Your goal
Within the records below, filter for lines carrying the word "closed" and copy them.

[Records from a dataset]
┄┄┄┄┄┄
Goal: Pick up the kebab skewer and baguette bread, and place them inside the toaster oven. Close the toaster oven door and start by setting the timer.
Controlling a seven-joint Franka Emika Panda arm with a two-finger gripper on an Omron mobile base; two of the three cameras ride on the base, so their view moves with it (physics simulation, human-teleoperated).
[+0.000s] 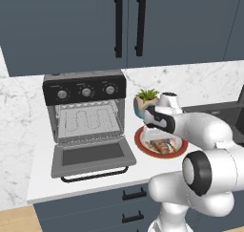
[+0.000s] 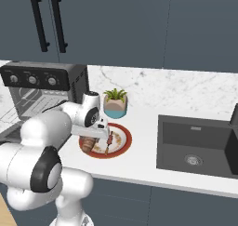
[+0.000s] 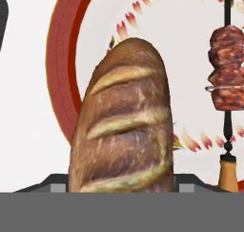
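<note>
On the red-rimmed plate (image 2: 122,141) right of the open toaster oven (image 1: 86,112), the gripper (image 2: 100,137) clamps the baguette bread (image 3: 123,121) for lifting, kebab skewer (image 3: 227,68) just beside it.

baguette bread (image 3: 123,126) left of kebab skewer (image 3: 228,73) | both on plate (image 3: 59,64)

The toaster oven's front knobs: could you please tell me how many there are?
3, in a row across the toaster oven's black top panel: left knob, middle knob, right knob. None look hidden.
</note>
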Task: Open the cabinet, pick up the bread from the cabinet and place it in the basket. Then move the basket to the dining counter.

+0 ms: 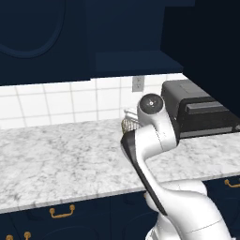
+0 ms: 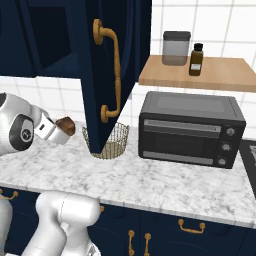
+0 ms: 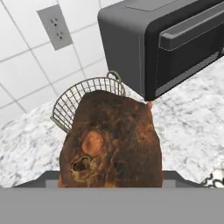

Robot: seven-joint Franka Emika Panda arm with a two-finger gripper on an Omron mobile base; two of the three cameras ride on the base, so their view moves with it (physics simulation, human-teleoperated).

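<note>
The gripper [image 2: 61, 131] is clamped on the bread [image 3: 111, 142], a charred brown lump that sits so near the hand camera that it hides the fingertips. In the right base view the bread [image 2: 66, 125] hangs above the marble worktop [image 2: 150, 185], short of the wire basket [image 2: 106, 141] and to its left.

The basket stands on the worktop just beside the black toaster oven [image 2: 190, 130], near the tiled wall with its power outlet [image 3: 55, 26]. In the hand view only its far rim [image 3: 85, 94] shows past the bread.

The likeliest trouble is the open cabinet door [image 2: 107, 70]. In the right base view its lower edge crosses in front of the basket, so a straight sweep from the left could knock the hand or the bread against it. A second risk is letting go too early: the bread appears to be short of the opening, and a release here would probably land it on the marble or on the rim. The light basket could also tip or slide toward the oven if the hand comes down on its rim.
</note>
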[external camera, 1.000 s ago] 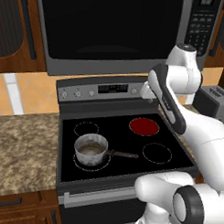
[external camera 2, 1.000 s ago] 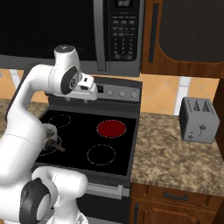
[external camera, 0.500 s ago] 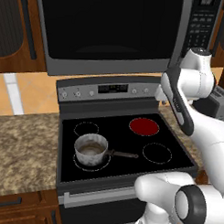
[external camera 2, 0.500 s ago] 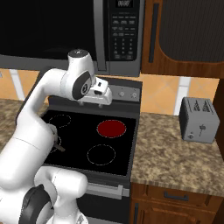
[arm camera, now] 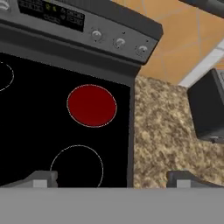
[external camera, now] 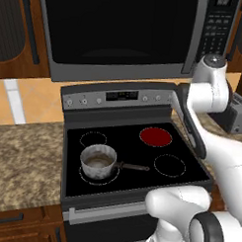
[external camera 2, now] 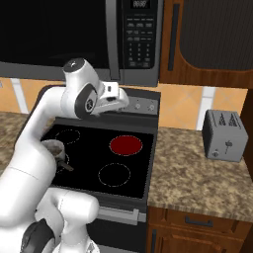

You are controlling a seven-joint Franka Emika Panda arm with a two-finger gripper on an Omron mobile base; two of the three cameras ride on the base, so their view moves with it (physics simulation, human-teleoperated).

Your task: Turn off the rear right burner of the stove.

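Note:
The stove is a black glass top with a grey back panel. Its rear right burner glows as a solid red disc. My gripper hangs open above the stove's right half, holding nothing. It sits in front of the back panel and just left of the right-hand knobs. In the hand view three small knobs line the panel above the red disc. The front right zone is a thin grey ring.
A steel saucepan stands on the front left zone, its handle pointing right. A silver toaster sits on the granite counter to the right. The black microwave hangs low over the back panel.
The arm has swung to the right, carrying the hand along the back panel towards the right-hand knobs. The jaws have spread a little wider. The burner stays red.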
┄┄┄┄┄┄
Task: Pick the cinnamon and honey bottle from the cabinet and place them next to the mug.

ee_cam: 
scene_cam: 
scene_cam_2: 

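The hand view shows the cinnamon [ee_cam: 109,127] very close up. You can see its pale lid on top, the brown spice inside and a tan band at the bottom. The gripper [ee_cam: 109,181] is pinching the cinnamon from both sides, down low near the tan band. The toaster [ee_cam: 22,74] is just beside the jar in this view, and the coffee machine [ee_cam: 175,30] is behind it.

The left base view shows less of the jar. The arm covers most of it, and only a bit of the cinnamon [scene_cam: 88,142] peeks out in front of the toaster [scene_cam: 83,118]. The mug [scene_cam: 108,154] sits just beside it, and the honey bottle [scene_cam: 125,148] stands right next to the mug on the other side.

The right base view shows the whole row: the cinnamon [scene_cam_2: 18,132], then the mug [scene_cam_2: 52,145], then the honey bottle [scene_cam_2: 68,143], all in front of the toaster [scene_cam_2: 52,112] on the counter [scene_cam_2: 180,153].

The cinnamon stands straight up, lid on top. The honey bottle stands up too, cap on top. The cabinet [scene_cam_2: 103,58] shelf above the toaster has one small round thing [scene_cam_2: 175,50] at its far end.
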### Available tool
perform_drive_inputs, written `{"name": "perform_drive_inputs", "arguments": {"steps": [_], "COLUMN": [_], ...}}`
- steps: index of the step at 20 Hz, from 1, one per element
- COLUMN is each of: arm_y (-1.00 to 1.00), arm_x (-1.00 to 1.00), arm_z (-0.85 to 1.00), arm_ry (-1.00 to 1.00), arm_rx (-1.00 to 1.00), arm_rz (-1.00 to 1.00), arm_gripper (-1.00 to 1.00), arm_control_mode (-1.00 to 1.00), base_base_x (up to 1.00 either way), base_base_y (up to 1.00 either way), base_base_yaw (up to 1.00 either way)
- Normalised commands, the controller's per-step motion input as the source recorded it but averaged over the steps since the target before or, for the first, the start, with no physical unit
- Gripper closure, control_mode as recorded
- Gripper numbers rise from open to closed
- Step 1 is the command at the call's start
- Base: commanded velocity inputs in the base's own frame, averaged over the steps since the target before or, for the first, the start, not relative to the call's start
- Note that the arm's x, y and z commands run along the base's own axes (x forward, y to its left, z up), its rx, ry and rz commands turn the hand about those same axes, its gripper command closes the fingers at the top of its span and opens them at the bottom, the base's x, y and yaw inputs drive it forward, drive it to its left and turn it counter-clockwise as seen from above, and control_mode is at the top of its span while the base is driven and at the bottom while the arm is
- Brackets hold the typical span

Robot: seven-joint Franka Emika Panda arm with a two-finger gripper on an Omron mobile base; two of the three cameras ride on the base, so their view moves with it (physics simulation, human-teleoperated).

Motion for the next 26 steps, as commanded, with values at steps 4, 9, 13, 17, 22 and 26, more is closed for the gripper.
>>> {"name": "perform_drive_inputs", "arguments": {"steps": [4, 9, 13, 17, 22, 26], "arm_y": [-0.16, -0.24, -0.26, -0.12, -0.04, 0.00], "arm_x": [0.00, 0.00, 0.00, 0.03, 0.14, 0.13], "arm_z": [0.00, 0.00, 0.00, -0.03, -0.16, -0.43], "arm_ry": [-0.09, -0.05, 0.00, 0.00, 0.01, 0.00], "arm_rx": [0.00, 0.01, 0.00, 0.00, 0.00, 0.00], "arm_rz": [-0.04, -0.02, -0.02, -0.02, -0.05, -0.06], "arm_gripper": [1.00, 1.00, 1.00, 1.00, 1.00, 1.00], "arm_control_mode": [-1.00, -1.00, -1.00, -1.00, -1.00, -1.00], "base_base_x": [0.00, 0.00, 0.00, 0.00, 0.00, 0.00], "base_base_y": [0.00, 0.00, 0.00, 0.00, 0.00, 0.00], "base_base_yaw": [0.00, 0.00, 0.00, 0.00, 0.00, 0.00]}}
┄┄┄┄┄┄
Result of the task
- Gripper numbers rise from open to closed
Motion for the next 26 steps, as commanded, with values at steps 4, 9, 13, 17, 22 and 26, more is closed for the gripper.

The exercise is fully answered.